Proposez une utilisation spécifique de la couleur dans votre production plastique, bi ou tridimensionnelle, changeant ou perturbant les repères visuels et spatiaux du spectateur.
#couleur #espace #perception #dispositif
Questions
Dans quelle mesure une production artistique peut-elle interagir avec son espace de monstration ?
Dans quelle limite la couleur peut-elle se libérer de ses fonctions localisantes et dénotatives et acquérir davantage d’autonomie n’ayant plus fonction de particulariser ou de remplir une aire ou un plan ? (à propos du terme Color Field painting, Clement GREENBERG, 1962)
En quoi la couleur peut-elle impliquer le spectateur dans une expérience sensible ? En quoi la couleur questionne-t-elle la perception de l’espace ? Dans quelle limite la couleur peut-elle modifier la perception spatiale de son environnement ?
[Matériaux de la couleur et couleur comme matériau de l’œuvre : rapports à la perception, à l’espace]
Objectifs pédagogiques
Les objectifs de la séquence sont d’amener les élèves à :
- comprendre que la couleur peut suggérer autre chose que ce qu’elle est et se libérer du référent réel
- découvrir que la couleur peut influer sur la réception d’un environnement par le spectateur et par conséquent imposer une nouvelle perception de l’espace.
Art de la couleur
Johannes ITTEN, professeur au Bauhaus définit 7 effets de contrastes différents (Art de la couleur, 1961) :
- Le contraste de la couleur en soi : Il a lieu lorsque les couleurs pures sont utilisées dans une composition de couleurs. Le blanc et le noir peuvent intensifier l’effet vivace.
- Le contraste clair-obscur : Il s’applique à l’utilisation des différentes couleurs claires et valeurs de tons. Toutes les couleurs peuvent être éclaircies par le blanc et obscurcies par le noir. Pour commencer, il faut fabriquer des échelles de tons, pour chaque couleur qui correspond à l’échelle clair-obscur.
- Le contraste chaud-froid : On obtient le plus grand effet avec les couleurs rouge-orangé et vert-bleu. Toutes les autres couleurs apparaissent froides ou chaudes selon qu’elles sont en contraste avec des tons chauds ou froids.
- Le contraste des complémentaires : Dans son cercle chromatique, les couleurs complémentaires s’opposent. Lorsqu’on mélange des couleurs complémentaires, il en résulte un noir-gris neutre. Les couleurs complémentaires, placées les unes à côté des autres, parviennent à leur plus grande luminosité et, mélangées, se détruisent pour donner un noir-gris.

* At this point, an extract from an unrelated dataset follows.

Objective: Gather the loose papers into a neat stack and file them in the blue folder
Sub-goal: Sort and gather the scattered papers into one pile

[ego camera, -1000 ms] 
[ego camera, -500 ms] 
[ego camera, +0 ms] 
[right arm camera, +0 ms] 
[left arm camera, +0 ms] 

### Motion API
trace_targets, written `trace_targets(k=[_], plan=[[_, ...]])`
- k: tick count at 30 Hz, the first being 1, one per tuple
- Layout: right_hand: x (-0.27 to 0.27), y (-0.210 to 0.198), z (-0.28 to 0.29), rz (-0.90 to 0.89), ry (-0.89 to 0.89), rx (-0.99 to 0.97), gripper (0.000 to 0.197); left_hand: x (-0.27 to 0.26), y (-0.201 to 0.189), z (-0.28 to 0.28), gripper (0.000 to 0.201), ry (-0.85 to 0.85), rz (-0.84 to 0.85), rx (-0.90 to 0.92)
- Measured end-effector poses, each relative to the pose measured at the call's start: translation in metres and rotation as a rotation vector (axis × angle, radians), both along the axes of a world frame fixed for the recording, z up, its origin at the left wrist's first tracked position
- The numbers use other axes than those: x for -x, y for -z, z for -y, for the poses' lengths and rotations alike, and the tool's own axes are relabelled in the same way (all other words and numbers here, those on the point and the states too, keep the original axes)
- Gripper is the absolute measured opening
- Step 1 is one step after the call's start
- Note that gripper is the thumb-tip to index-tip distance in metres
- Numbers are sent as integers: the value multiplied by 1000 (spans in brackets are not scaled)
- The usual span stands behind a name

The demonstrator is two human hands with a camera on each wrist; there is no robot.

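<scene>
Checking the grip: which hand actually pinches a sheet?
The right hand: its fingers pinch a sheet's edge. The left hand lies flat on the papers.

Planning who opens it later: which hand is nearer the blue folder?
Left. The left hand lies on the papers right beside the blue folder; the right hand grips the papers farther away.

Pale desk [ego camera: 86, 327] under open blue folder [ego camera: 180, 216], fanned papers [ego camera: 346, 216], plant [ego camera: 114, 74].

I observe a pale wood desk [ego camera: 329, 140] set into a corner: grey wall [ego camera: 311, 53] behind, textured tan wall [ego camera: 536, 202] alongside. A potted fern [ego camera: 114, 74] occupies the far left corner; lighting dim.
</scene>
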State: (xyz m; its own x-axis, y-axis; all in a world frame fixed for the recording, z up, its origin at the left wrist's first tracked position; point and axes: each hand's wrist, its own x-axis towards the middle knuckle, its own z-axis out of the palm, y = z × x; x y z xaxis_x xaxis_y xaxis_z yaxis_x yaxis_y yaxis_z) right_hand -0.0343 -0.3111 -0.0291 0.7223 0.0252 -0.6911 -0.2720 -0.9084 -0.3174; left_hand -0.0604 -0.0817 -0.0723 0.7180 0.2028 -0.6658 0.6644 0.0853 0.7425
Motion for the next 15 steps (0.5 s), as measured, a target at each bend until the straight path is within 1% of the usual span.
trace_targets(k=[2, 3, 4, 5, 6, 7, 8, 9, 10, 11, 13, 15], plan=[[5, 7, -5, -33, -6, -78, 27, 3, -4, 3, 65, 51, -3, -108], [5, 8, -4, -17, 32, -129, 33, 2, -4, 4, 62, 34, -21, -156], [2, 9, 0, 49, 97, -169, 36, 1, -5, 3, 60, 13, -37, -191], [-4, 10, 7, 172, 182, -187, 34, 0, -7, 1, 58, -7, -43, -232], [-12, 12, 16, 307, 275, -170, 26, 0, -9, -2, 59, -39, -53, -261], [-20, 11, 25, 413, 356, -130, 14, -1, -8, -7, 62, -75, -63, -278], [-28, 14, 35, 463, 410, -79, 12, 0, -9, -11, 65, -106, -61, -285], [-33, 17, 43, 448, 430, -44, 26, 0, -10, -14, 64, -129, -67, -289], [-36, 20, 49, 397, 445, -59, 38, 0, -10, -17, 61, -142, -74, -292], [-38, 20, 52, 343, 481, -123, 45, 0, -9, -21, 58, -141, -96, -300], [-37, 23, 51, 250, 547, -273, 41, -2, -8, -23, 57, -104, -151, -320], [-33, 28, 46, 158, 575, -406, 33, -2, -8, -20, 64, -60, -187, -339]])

- Le contraste simultané : Son effet repose sur la loi des complémentaires, selon laquelle chaque couleur pure attire physiologiquement la couleur opposée. Si cette couleur n’existe pas, l’œil crée simultanément la couleur complémentaire. Un vert intense transformera un gris neutre situé à côté de lui en un gris rougeâtre, le même gris neutre situé à côté d’un rouge intense apparaîtra gris verdâtre.
- Le contraste de qualité : Il consiste en une opposition de couleurs brillantes et mates. On les rend opaques avec du noir, du blanc, du gris ou des couleurs complémentaires.

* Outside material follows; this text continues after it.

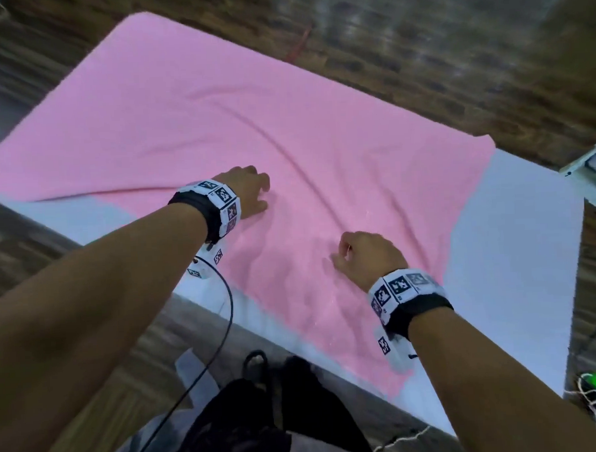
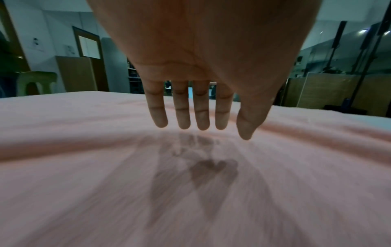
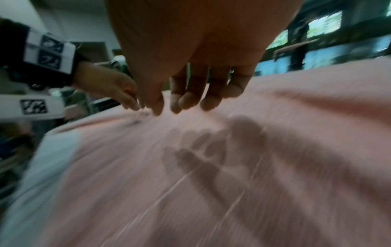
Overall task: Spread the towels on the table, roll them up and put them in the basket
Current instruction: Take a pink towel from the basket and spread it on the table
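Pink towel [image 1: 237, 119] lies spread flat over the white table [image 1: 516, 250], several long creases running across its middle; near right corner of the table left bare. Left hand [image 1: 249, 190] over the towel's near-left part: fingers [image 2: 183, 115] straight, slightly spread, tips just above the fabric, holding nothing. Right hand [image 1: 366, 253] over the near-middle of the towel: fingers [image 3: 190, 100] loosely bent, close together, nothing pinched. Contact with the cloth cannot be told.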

- Le contraste de quantité : Il repose sur l’opposition de différentes grandes surfaces de couleur.
Razzle Dazzle
Camouflage disruptif, aussi connu sous le nom de Razzle Dazzle aux États-Unis (dazzle signifiant « embrouiller » en anglais), était une technique de camouflage destinée à protéger un navire des tirs d’artillerie et de torpilles, en empêchant l’adversaire d’estimer avec précision sa position et son cap. Attribué à l’artiste Norman Wilkinson, ce camouflage repose sur un motif complexe formé d’un enchevêtrement de lignes irrégulières et de couleurs très contrastées, afin de briser la silhouette du navire.

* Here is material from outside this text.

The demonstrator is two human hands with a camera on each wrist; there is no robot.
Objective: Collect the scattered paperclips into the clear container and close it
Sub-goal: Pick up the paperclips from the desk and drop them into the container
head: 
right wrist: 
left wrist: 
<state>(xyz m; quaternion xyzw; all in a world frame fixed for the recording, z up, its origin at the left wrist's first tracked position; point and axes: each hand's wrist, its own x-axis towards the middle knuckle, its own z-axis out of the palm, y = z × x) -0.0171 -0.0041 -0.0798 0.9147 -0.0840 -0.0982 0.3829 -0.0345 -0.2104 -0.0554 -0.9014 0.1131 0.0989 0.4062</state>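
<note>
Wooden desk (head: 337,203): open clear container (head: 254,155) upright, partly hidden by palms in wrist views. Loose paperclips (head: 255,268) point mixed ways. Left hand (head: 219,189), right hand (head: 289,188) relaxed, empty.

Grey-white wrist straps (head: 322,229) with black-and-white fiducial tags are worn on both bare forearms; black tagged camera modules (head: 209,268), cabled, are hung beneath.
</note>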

4 références possibles en rapport avec le camouflage disruptif :
- Alain JACQUET, Camouflage Henri Matisse Luxe, Calme et Volupté, 1963, acrylique sur toile, 203×144 cm, Centre Pompidou, Paris
- Andy WARHOL, Self-portrait Camouflage, 1986, acrylique et sérigraphie sur toile, 208×208 cm, The MET, NY
- Liu BOLIN, Hiding in the City, photographies, 2005
- Shigeki MATSUYAMA, Dazzle Room, 2016 – https://vimeo.com/183382345
Références artistiques possibles
- Caspar David FRIEDRICH (1774-1840), La Mer de glace ou le Naufrage (Das Eismeer), 1823-1824, huile sur toile, 96,7×126,9 cm, Kunsthalle, Hambourg
- Claude MONET (1840-1926), Impression, soleil levant, 1872, huile sur toile, 48×63 cm, Musée Marmottan Monet, Paris
- André DERAIN (1880-1954), La Route en lacets près de L’Estaque, été 1906, huile sur toile, 129×195 cm, Museum of Arts, Houston.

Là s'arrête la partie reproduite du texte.